◆ **Try it**
Word for word and without images, reproduce the listing that follows.

◆ **Information shown**
┌────────

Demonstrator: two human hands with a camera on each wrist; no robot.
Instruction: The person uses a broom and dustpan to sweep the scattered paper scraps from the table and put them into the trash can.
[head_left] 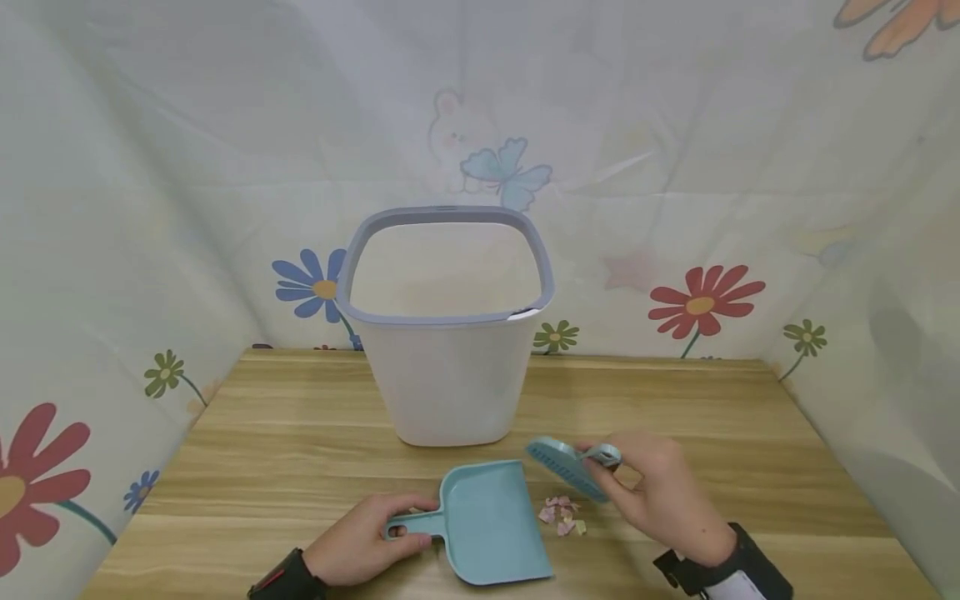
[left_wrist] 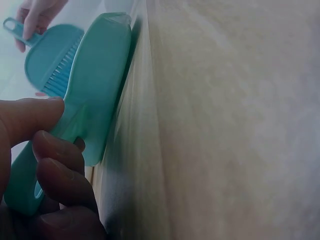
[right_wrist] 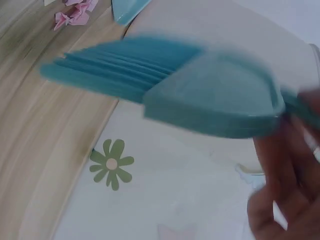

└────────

◆ **Written answer**
Demonstrator: two human hands with a camera on each wrist; no robot.
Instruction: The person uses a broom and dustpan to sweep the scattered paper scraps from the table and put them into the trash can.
[head_left] 
[left_wrist] 
[right_wrist] 

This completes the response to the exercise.